1) I made a “resolution” to read more John Sladek — miserable covers aside. Now what is that spaceman doing standing next the elephant? Although Sladek is rather on the surreal/comical end of things, Peter Goodfellow took the surreal title literally. Not his finest artistic moment. Now if only I could convince myself to put together my disperate thoughts on The Müller-Fokker Effect (1970) into something cohesive.
2) Although “New Worlds editor supreme” Michael Moorcock’s novels haven’t not received the warmest reception on my site, I am determined to get a better sense of his fiction by exploring his short work. And this collection seems fantastic! It’s illustrated, there’s a comic strip (image below), and the Savoy Books publication includes tons of fascinating blurbs about other books both speculative and non-genre.
The title page of the Jerry Cornelius comic.
3) A lesser known James White novel… Only printed in the UK.
James White is one of THE finds of the last few years. Best known for simple but earnest (and pacifistic) 50s stories about doctors solving alien medical problems, his novels demonstrate surprising power. A reader and frequent commentator (see I listen!) suggested I procure one of his late 70s novels unknown to me. I cannot wait to read it.
4) I recently discussed Emma Tennant’s work and how she was influenced by the UK SF scene (Ballard et al) here. Yes, I showed my inner academic by citing a few articles — many fans don’t realize that there’s serious and fascinating academic study of the genre. And, as literary historians are wont to do, they provide (often) relevant and erudite analysis of development of genre etc. I would pull more in if time allowed. I am currently reading Tennant’s novel and it’s intriguing so far!
Scans are from my own collection (in order to zoom in on the zany madness, click on the image).
I look forward to your comments/thoughts!
1. Keep the Giraffe Burning, John Sladek (1977)
(Peter Goodfellow’s cover for the 1977 edition)
From the back cover: “IT’S A MAD, MAD, WORLD… Take the case of Drew Blenheim–he’d been spending half a million dollars a year developing glass pancakes before the government forced him to take leave. Or Joe Feeney, who interrupted his work (on the use of holograms) to announce that he was a filing cabinet. And Edna Bessler who believed that she was being pursued by a philosophical proposition. Not to mention Hank LaFarge, the sanest scientist of them all—and he’s convinced that cockroaches are bidding for world domination… Just a bizarre taste of the extraordinary events that take place when pandemonium breaks loose in America’s top priority think tank.”

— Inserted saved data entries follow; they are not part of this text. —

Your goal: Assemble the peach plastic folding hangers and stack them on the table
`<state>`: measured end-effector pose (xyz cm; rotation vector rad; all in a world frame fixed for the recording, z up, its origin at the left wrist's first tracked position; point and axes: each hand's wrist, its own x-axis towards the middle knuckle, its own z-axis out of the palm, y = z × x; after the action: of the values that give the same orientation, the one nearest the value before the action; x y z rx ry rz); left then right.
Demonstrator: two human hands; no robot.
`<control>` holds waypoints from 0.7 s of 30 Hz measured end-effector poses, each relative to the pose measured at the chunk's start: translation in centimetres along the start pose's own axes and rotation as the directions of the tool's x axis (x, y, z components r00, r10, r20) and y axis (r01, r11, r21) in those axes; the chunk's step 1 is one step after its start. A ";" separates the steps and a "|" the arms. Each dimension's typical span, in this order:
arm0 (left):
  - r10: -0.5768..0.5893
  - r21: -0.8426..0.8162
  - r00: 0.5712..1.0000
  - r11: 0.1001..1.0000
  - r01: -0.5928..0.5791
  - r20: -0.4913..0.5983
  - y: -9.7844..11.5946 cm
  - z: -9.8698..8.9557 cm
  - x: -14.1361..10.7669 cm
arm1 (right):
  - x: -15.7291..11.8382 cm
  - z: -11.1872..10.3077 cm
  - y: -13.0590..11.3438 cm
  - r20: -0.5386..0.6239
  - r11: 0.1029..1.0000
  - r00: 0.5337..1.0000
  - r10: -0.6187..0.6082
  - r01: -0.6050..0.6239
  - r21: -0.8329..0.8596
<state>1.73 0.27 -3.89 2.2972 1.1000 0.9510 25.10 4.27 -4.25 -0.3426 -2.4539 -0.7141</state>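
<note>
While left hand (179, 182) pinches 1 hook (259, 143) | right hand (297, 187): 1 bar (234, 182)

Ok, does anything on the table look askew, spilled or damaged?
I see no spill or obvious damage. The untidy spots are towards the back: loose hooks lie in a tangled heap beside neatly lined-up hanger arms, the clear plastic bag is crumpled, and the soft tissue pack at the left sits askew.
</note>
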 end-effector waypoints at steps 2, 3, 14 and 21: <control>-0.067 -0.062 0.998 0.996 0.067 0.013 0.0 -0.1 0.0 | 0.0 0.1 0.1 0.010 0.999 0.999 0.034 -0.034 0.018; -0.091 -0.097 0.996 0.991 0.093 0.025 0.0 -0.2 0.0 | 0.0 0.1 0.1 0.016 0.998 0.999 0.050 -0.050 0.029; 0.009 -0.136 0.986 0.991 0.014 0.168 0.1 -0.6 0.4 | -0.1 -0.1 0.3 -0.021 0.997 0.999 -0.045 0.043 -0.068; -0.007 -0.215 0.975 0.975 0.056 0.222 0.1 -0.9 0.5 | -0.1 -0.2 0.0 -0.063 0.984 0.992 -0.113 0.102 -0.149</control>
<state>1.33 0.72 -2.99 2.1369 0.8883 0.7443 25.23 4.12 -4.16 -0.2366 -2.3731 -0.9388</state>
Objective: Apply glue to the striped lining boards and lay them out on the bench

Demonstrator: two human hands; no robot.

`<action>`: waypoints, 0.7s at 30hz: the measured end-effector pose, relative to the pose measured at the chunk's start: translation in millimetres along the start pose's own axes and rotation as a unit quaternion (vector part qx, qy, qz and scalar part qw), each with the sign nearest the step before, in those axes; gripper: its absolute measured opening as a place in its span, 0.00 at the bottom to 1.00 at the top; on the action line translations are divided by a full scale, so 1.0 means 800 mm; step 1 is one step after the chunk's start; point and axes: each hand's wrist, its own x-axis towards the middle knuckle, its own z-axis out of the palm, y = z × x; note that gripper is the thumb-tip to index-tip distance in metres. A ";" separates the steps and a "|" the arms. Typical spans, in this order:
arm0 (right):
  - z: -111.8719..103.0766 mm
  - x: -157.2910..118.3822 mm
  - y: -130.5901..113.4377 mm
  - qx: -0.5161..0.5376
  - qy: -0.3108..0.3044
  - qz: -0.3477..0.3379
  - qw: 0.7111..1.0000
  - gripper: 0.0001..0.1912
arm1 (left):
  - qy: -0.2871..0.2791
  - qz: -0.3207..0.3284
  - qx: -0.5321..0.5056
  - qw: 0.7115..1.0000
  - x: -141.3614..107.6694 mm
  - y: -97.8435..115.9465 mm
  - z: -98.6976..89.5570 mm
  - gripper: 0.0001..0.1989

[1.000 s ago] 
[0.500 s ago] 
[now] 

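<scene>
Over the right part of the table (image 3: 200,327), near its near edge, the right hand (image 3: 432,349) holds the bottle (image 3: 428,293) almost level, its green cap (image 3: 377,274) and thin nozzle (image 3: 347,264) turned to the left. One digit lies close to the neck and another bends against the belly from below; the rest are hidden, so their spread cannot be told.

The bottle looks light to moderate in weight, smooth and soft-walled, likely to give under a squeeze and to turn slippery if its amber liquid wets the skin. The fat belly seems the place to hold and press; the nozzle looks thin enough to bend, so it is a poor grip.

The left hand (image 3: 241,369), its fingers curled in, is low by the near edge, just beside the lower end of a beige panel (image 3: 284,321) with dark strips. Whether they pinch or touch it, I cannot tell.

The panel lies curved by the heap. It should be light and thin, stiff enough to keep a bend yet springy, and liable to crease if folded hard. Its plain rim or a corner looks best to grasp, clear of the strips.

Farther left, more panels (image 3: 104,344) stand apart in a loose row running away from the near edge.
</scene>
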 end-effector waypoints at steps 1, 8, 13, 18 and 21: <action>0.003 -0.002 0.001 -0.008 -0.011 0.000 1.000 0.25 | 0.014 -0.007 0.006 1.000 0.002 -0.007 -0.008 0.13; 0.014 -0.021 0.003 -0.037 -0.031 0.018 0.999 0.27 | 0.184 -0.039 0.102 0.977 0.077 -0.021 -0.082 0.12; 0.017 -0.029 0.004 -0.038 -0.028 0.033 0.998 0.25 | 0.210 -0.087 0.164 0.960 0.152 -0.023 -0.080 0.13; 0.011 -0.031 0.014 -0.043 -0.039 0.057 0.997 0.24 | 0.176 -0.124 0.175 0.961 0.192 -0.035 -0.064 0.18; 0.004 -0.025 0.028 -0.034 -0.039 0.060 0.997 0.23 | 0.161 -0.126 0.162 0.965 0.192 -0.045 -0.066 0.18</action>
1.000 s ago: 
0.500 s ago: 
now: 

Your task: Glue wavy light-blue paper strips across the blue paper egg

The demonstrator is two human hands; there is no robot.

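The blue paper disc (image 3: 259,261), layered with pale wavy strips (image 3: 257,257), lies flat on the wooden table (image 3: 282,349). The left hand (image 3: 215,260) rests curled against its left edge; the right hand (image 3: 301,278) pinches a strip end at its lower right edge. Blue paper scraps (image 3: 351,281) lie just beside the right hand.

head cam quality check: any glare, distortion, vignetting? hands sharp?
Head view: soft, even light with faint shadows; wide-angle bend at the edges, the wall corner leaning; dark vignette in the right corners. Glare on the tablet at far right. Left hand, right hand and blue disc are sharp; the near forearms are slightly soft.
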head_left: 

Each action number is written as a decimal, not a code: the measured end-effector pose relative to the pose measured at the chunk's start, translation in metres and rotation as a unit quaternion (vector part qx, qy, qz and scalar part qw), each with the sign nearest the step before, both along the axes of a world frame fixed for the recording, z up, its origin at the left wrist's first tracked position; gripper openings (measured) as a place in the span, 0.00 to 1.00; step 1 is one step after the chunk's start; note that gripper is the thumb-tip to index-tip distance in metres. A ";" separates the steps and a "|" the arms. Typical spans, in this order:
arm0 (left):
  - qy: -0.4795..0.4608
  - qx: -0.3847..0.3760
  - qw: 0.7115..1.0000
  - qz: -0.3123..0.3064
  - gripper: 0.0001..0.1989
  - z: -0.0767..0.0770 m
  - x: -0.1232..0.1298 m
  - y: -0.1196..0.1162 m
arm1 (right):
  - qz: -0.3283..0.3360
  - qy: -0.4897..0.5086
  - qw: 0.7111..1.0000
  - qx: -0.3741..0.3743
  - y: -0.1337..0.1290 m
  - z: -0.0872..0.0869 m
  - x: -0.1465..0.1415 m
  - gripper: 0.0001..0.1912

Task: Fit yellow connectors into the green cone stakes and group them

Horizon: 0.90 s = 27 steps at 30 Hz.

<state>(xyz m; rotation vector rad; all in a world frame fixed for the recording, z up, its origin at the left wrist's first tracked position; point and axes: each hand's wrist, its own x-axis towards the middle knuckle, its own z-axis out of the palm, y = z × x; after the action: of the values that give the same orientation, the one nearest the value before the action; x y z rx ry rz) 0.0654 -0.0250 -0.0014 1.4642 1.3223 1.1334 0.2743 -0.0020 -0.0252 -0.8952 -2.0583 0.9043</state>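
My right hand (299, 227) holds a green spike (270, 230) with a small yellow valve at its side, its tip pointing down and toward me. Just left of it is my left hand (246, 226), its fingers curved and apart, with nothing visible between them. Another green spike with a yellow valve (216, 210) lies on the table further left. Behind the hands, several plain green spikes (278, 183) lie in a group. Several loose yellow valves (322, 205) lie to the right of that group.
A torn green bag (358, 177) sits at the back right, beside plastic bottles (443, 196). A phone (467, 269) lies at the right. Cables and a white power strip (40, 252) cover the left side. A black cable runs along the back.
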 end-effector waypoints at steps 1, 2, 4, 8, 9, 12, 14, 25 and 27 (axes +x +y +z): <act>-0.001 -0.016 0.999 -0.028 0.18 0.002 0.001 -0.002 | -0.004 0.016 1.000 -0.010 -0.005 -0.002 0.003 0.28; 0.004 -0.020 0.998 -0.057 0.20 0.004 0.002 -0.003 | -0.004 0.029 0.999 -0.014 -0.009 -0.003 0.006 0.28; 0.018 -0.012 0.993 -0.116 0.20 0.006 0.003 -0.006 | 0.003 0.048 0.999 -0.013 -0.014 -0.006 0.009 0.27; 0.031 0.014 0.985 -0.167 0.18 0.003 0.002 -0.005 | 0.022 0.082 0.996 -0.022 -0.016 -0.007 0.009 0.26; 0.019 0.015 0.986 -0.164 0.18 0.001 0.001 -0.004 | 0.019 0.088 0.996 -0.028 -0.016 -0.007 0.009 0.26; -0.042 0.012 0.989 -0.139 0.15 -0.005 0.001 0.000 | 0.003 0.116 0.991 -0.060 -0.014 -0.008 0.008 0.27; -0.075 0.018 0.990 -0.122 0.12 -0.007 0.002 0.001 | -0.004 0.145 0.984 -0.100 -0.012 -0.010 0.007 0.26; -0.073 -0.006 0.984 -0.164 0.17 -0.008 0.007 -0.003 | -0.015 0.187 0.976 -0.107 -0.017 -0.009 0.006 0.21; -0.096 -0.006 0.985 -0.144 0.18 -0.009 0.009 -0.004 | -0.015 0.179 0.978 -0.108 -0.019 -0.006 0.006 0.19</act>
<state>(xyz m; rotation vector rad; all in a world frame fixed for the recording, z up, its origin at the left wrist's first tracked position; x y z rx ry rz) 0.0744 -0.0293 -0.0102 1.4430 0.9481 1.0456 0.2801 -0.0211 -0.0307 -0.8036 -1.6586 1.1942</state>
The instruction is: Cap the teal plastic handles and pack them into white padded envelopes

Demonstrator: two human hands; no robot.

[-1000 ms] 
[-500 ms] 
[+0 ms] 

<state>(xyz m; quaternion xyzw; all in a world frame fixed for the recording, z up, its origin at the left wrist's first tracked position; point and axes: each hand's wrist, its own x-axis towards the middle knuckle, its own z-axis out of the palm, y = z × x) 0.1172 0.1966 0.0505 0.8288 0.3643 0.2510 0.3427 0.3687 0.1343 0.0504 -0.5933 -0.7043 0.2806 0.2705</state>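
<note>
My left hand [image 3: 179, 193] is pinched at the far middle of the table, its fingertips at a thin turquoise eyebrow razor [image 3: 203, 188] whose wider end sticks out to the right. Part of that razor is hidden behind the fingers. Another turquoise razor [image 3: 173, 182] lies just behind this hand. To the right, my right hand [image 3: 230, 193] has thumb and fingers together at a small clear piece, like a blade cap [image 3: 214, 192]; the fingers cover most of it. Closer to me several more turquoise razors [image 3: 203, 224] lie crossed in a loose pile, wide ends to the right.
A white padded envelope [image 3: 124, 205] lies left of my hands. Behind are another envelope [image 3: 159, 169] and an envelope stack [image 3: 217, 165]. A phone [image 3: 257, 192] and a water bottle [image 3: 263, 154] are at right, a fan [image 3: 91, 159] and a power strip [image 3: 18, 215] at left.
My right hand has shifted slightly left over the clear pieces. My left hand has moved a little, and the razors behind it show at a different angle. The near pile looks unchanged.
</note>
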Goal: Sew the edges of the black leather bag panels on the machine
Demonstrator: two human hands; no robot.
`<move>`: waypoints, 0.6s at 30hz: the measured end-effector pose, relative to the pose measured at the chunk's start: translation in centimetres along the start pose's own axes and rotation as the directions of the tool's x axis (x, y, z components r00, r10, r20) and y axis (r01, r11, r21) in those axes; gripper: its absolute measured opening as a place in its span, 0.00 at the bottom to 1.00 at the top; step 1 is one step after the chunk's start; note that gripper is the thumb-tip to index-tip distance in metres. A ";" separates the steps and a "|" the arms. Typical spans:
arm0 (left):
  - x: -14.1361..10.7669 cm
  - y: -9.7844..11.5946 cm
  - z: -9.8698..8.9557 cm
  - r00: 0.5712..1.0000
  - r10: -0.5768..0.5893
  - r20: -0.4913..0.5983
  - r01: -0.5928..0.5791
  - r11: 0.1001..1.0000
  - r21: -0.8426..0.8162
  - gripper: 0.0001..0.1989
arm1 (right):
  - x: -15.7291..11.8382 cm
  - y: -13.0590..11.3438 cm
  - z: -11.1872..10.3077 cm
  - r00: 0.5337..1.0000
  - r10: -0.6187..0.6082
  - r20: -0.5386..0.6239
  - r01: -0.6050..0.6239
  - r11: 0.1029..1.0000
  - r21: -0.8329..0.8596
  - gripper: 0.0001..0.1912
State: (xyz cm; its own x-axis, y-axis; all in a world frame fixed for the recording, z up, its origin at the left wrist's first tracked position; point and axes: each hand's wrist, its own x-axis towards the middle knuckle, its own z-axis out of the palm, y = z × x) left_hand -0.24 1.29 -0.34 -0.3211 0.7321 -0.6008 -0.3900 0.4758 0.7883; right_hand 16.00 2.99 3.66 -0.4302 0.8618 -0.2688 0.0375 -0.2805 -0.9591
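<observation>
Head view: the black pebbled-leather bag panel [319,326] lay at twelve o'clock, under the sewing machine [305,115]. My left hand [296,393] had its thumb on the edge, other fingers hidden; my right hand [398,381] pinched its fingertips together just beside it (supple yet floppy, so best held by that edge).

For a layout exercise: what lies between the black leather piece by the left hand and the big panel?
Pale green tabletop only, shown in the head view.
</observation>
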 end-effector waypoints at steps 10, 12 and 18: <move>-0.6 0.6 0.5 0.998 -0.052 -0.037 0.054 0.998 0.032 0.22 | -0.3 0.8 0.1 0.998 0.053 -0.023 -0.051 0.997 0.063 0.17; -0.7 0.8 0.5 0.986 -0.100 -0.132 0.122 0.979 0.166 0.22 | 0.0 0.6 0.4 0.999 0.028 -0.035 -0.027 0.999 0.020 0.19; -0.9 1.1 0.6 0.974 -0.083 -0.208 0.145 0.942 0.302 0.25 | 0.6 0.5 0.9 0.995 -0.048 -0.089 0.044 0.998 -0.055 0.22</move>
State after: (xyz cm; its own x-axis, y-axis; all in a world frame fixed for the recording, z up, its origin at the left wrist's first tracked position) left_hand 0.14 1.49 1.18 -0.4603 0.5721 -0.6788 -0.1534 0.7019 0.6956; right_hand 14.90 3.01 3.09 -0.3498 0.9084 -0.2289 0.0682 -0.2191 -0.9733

2. My Experiences in the Third World War, Michael Moorcock (1980)
(Michael Heslop’s cover for the 1980 edition)
No back cover blurb.
Contents: “Going to Canada” (1980), “Leaving Pasadena” (1980), “Crossing into Cambodia” (1979), “The Dodgem Division” (1969), “The Adventures of Jerry Cornelius: The English Assassin” (1980) (with M. John Harrison, art by Mal Dean, Richard Glyn Jones), “Peace on Earth” (1959), “The Lovebeast” (1966), and “The Real Like of Mr. Newman (Adventures of the Dead Astronaut)” (1966).
3. Underkill, James White (1979)
(Colin Hay’s cover for the 1979 edition)
From the back cover: “It began in a hospital — the incredible trail of clues which lead to the discovery of the invasion of Earth…
Normally the socio-political problems of the outside world did not concern Mr. Malcolm and his wife, safely cocooned in their hospital work. But it was their misfortune to be on duty the night the three patients were admitted to the Intensive Care Unit… a small boy, a beautiful girl, and an old man — all close to death, all victims of a diseased society.
Malcolm’s investigations revealed a further link between the three — one which involved the medics with an all-powerful police force and took them to the sub-surface city of Plessat… the centre of an extra-terrestrial conspiracy of super-elite beings dedicated to curing the terminal illness of the planet earth…”
4. The Crack (variant of The Time of the Crack) (1973), Emma Tennant
(Candy Amsden’s cover for the 1978 edition)
From the back cover:LOOK! LOOK WHAT’S HAPPENED! HAMPSTEAD UPLIFTED HIGH IN THE SKY! Watch the turmoil spread. See the loony psychoanalysts lead their demented flock around the cracked and broken streets. A religious maniac’s at large, she’s promising her female believers a new and Manless life on the ‘other Side’.
And through it all goes Baba; dear sweet, kind, unliberated Baba, leaving a trail of love and destruction in her wake.”